Cita informasi yang mudah, murah dan
bermanfaat sirna begitu saja dengan semakin banyaknya berita yang tidak benar.
Alih-alih mendapat informasi yang bermanfaat, masyarakat sekarang banyak
dijejali berita palsu mengandung fitnah dan provokasi.
Ada pernyataan yang
cukup relevan bahwa anugerah yang besar selalu diiringi dengan tanggung jawab
yang besar. Kemudahan berkomunikasi lewat jejaring sosial harusnya selalu dibarengi
dengan kearifan menggunakannya.
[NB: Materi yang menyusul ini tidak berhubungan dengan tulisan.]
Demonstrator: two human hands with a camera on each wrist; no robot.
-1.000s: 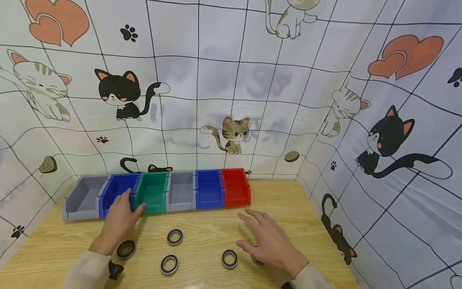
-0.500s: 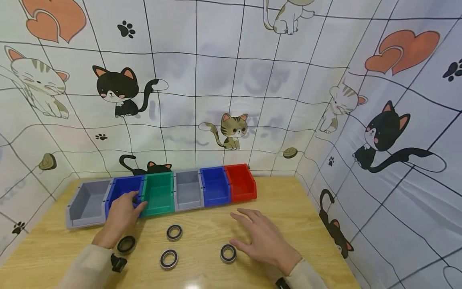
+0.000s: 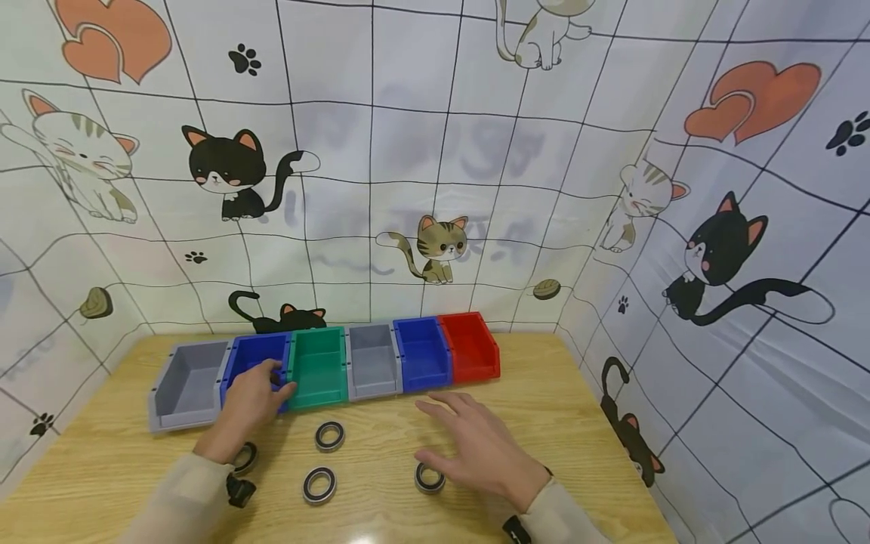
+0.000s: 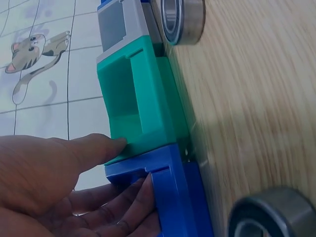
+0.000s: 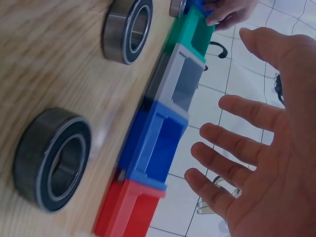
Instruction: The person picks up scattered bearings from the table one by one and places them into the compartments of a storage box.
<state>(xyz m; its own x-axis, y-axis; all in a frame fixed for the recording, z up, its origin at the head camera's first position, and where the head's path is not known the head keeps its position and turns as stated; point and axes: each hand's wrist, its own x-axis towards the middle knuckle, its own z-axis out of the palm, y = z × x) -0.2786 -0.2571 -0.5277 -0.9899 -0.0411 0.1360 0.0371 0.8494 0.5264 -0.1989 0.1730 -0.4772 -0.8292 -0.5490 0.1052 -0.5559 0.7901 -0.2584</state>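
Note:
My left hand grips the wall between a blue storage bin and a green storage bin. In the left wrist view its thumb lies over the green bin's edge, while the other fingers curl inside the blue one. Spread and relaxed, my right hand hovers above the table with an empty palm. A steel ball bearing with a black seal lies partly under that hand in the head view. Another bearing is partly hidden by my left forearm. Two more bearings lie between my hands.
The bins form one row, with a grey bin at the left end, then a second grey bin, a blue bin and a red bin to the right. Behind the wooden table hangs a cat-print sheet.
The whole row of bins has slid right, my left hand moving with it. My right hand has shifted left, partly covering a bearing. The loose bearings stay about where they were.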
Kalau tidak, maka bencana informasi siap
menerjang segalanya.
Pada 10 Januari 2017, dua desa di
Kecamatan Kandanghaur, Kabupaten Indramayu, terlibat konflik gara-gara hoax. Sekira 90 rumah di lokasi tersebut
rusak, sementara para korban mengungsi dan mengalami trauma yang tidak ringan. Konflik
berawal saat sebuah akun Facebook dari satu desa yang menyebutkan seorang warga
desanya tewas dikeroyok warga desa tetangga. Berita yang disebarkan tersebut
bohong belaka, sebab orang yang meninggal merupakan korban kecelakaan tunggal.
Peristiwa nahas tersebut
menyadarkan kita bahwa internet memberikan pengaruh ke semua lini kehidupan
manusia. Tidak hanya di Indramayu, dampak buruk berita bohong juga melanda
sejumlah daerah lainnya di Indonesia. Berita bohong dan ajakan menarik uang
secara serentak (rush money) akhir
tahun kemarin juga memberikan efek kejut yang luar biasa bagi pemerintah.
Tak
heran jika Presiden Jokowi berkali-kali mengingatkan betapa pentingnya kita
mencegah berita bohong tersiar luas. Untuk memastikan tak ada lagi berita
bohong, Jerman bahkan mengancam akan mendenda Facebook miliaran rupiah untuk
setiap berita bohong yang ditampilkan. Bagi masyarakat dunia, hoax adalah ancaman serius bagi
demokrasi karena ia bisa membelokkan informasi yang berdasar nalar kepada
informasi yang berdasar emosi belaka.
Seorang calon pemimpin bisa
menyiarkan kebencian dan kekerasan rasial, berdasar agama atau identitas
tertentu yang berpotensi menyulut emosi satu kelompok demi mendapatkan
popularitas. Internet dan media sosial menjadi medium yang pas untuk membakar
emosi massa. Dalam kasus terpilihnya Donald Trump sebagai presiden AS, para
pengamat meyakini bahwa kampanye yang penuh diskriminasi-lah yang membuatnya
menang.
Dengan bantuan media sosial, Trump membakar emosi voters meskipun janjinya berseberangan dengan konstitusi. Setelah
dilantik, kebijakan-kebijakan Trump terus mendapat banyak tentangan dari
warganya sendiri. Akibatnya, stabilitas negeri dengan pengalaman demokrasi yang
matang itu terganggu.
Peristiwa ganjil di AS menjadi
pelajaran berharga bagi negara-negara lain untuk menyikapi serius ancaman
berita bohong. Segala upaya dilakukan termasuk dengan memblokir situs atau akun
tertentu. Tapi bagi negara demokrasi, termasuk Indonesia, memblokir informasi
sama saja dengan mengkerangkeng kebebasan informasi.
Penyebaran berita bohong
tak bisa diselesaikan dengan cara memberangus kebebasan berpendapat. Lalu
seperti apa jalan yang perlu dilakukan? Di sinilah pentingnya menguatkan peran
pers untuk menumbuhkan kedewasaan masyarakat dalam mencerna informasi.
Rendahnya Literasi
Zaman digital mengubah karakter
pembaca menjadi lebih instan. Selain semakin bebas mengemukakan pendapatnya di
media sosial, masyarakat jadi semakin sering membaca informasi secara singkat
dan memercayainya meski tanpa verifikasi. Informasi dengan minim pencernaan itu
disebarkan dengan begitu derasnya.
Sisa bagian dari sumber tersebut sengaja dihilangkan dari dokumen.